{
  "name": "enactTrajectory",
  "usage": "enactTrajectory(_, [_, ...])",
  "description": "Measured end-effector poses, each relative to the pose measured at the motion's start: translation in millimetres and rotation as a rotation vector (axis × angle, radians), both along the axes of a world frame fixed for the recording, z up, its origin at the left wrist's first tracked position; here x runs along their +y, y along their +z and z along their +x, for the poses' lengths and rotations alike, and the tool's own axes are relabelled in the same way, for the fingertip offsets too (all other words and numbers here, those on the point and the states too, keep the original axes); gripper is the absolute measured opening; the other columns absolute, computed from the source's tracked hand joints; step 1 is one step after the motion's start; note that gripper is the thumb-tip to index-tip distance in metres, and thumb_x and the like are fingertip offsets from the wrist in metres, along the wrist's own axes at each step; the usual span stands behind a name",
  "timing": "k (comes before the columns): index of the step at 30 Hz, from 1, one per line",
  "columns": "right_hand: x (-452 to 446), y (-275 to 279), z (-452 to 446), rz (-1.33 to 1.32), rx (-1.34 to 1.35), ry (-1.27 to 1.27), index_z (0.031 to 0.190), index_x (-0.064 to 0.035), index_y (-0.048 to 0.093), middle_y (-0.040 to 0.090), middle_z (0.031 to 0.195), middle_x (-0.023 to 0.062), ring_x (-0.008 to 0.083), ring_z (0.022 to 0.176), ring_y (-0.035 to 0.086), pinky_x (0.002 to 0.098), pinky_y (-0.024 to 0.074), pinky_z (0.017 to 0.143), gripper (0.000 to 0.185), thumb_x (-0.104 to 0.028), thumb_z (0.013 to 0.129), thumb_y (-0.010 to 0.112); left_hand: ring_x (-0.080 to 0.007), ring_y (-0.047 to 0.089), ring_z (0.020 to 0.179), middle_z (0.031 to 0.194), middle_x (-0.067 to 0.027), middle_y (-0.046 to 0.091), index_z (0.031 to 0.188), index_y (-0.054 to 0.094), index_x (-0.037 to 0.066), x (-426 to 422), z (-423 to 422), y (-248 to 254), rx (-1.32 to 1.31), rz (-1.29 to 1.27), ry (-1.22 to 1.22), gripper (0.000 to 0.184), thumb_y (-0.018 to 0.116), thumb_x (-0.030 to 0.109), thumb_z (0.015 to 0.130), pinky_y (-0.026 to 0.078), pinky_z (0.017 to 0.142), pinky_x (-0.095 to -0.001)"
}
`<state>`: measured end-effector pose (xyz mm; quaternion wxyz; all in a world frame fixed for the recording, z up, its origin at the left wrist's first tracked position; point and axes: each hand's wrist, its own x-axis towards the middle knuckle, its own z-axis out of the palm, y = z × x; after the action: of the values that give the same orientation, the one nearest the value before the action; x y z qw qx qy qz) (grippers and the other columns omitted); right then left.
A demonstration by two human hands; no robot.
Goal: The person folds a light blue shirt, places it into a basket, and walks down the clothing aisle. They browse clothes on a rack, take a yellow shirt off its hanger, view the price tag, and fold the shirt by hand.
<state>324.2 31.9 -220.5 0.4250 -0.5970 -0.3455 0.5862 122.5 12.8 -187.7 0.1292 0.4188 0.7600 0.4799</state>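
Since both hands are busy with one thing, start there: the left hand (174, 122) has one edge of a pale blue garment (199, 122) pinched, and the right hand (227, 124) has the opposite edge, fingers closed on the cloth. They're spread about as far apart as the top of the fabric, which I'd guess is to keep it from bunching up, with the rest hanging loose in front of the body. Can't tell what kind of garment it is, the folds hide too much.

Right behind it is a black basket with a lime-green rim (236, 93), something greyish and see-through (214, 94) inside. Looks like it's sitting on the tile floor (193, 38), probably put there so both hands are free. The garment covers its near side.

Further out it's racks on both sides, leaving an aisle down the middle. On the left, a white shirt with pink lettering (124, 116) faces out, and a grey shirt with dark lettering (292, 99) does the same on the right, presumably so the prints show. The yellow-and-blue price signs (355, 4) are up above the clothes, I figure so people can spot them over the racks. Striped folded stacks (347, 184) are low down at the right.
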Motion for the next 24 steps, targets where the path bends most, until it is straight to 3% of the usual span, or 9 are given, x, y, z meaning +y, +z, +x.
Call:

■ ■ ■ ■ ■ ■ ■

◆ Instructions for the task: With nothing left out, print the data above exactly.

◆ Result of the exercise:
{
  "name": "enactTrajectory",
  "usage": "enactTrajectory(_, [_, ...])",
  "description": "Measured end-effector poses, each relative to the pose measured at the motion's start: translation in millimetres and rotation as a rotation vector (axis × angle, radians), both along the axes of a world frame fixed for the recording, z up, its origin at the left wrist's first tracked position; here x runs along their +y, y along their +z and z along their +x, for the poses' lengths and rotations alike, and the tool's own axes are relabelled in the same way, for the fingertip offsets too (all other words and numbers here, those on the point and the states too, keep the original axes); gripper is the absolute measured opening; the other columns absolute, computed from the source's tracked hand joints; step 1 is one step after the motion's start; note that gripper is the thumb-tip to index-tip distance in metres, and thumb_x and the like are fingertip offsets from the wrist in metres, along the wrist's own axes at each step; the usual span stands behind a name",
  "timing": "k (comes before the columns): index of the step at 30 Hz, from 1, one per line",
  "columns": "right_hand: x (-452 to 446), y (-275 to 279), z (-452 to 446), rz (-1.33 to 1.32), rx (-1.34 to 1.35), ry (-1.27 to 1.27), index_z (0.031 to 0.190), index_x (-0.064 to 0.035), index_y (-0.048 to 0.093), middle_y (-0.040 to 0.090), middle_z (0.031 to 0.195), middle_x (-0.023 to 0.062), ring_x (-0.008 to 0.083), ring_z (0.022 to 0.176), ring_y (-0.035 to 0.086), pinky_x (0.002 to 0.098), pinky_y (-0.024 to 0.074), pinky_z (0.017 to 0.143), gripper (0.000 to 0.185), thumb_x (-0.104 to 0.028), thumb_z (0.013 to 0.129), thumb_y (-0.010 to 0.112); left_hand: ring_x (-0.080 to 0.007), ring_y (-0.047 to 0.089), ring_z (0.020 to 0.179), middle_z (0.031 to 0.194), middle_x (-0.067 to 0.027), middle_y (-0.046 to 0.091), index_z (0.031 to 0.188), index_y (-0.054 to 0.094), index_x (-0.037 to 0.066), x (-426 to 422), z (-423 to 422), y (-248 to 254), rx (-1.32 to 1.31), rz (-1.29 to 1.27), ry (-1.22 to 1.22), gripper (0.000 to 0.184), thumb_y (-0.018 to 0.116), thumb_x (-0.030 to 0.109), thumb_z (0.015 to 0.130), pinky_y (-0.026 to 0.078), pinky_z (0.017 to 0.142), pinky_x (-0.095 to -0.001)"
}
`<state>`: measured end-effector pose (xyz mm; quaternion wxyz; all in a world frame fixed for the recording, z up, its origin at the left wrist's first tracked position; point and axes: each hand's wrist, its own x-axis towards the middle knuckle, its own z-axis out of the palm, y = z × x; after the action: of the values that give the same orientation, the one nearest the value before the action; x y z qw qx qy qz) (grippers and the other columns omitted); right then left.
A demonstration by two human hands; no robot.
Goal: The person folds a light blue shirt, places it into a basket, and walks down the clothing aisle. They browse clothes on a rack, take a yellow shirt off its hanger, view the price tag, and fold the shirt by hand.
<state>324.2 31.9 -220.5 0.4250 -0.5970 -0.3455 0.5862 122.5 12.8 -187.7 0.1292 0.4188 0.7600 0.4799</state>
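Since both hands are busy with one thing, start there: the left hand (174, 122) has one edge of a pale blue garment (199, 122) pinched, and the right hand (227, 124) has the opposite edge, fingers closed on the cloth. They're spread about as far apart as the top of the fabric, which I'd guess is to keep it from bunching up, with the rest hanging loose in front of the body. Can't tell what kind of garment it is, the folds hide too much.

Right behind it is a black basket with a lime-green rim (236, 93), something greyish and see-through (214, 94) inside. Looks like it's sitting on the tile floor (193, 38), probably put there so both hands are free. The garment covers its near side.

Further out it's racks on both sides, leaving an aisle down the middle. On the left, a white shirt with pink lettering (124, 116) faces out, and a grey shirt with dark lettering (292, 99) does the same on the right, presumably so the prints show. The yellow-and-blue price signs (355, 4) are up above the clothes, I figure so people can spot them over the racks. Striped folded stacks (347, 184) are low down at the right.
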Motion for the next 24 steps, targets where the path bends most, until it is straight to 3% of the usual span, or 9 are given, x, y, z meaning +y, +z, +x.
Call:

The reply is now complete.